- _PROBLEM TO WORK ON_
Could you work out how many lines in the material below hold the word "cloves"? Give only the number in reply.

- _EXCERPTED DATA_
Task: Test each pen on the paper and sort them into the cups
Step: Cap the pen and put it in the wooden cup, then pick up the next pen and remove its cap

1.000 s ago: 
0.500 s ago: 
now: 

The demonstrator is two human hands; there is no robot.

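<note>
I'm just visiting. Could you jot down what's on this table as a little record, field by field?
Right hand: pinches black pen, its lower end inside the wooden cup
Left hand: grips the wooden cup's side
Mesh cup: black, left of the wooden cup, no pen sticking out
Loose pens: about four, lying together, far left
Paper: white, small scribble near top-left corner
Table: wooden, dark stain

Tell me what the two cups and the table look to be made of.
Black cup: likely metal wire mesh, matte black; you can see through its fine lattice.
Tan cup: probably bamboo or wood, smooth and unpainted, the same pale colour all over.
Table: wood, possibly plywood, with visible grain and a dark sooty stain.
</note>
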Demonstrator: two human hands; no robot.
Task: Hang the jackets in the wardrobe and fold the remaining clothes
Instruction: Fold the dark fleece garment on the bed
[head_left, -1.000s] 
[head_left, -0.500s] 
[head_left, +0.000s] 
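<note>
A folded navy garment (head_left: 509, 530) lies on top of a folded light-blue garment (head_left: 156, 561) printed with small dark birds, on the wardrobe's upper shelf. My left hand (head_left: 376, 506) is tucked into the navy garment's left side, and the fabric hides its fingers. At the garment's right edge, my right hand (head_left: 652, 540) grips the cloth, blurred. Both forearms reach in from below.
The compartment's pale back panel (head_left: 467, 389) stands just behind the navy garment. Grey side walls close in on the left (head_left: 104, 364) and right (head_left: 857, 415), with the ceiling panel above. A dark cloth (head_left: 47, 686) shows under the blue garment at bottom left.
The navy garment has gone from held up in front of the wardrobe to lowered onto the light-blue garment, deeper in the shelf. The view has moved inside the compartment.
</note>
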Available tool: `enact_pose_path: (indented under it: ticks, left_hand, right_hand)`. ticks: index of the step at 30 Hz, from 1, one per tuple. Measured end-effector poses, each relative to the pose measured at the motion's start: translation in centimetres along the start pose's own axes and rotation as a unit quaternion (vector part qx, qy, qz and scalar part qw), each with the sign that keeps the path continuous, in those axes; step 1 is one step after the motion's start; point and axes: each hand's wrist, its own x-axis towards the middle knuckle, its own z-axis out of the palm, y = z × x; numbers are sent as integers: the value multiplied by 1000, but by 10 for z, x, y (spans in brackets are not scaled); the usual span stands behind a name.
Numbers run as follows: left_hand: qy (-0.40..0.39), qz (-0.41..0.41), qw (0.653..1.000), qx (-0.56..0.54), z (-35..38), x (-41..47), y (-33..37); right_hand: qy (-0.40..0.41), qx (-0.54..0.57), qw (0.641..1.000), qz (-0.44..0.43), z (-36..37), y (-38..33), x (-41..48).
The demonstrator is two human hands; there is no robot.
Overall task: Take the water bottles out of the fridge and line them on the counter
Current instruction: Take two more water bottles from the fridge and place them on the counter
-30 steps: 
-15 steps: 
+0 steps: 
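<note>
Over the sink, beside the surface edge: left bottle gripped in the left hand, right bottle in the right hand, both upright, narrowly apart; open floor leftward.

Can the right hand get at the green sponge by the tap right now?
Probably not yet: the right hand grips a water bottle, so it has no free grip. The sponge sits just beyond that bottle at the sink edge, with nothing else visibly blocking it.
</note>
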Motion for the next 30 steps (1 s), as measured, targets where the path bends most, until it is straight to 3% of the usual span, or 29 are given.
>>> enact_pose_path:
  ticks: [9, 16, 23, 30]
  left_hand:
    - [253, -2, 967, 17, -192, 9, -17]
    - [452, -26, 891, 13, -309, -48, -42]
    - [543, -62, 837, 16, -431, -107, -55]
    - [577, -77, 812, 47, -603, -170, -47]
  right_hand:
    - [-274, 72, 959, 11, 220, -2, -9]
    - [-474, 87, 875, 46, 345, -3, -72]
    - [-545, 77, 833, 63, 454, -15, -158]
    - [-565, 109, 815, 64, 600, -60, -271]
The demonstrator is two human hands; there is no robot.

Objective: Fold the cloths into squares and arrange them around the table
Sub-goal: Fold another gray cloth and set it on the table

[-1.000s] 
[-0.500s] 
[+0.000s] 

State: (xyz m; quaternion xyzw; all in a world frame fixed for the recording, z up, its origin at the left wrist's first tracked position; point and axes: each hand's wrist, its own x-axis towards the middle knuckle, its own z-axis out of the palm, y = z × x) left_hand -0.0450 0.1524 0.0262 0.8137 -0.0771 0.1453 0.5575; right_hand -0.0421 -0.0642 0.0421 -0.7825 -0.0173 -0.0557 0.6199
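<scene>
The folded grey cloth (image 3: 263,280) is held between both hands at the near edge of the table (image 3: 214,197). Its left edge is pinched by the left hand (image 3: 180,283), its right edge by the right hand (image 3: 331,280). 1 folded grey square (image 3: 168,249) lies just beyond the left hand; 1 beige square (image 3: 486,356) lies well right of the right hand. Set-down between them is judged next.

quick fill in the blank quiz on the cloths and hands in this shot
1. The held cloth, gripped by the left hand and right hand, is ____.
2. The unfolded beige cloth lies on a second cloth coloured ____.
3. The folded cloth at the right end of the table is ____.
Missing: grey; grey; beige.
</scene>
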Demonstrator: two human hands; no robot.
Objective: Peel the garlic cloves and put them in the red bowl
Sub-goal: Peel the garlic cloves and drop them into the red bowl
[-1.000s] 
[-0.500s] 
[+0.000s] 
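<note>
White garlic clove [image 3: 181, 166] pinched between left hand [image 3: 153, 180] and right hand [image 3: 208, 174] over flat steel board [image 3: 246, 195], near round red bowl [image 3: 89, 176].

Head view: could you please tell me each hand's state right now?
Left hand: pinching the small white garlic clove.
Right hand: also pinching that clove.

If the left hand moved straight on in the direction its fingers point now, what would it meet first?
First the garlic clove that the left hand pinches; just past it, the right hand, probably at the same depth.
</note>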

- _TASK OUTPUT_
2